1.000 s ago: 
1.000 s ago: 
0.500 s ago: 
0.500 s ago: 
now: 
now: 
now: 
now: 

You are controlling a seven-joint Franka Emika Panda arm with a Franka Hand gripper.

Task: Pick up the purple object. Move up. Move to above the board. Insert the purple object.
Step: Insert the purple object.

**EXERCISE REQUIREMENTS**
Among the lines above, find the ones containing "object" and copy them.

**FINISHED TASK**
Task: Pick up the purple object. Move up. Move to above the board. Insert the purple object.
Step: Insert the purple object.

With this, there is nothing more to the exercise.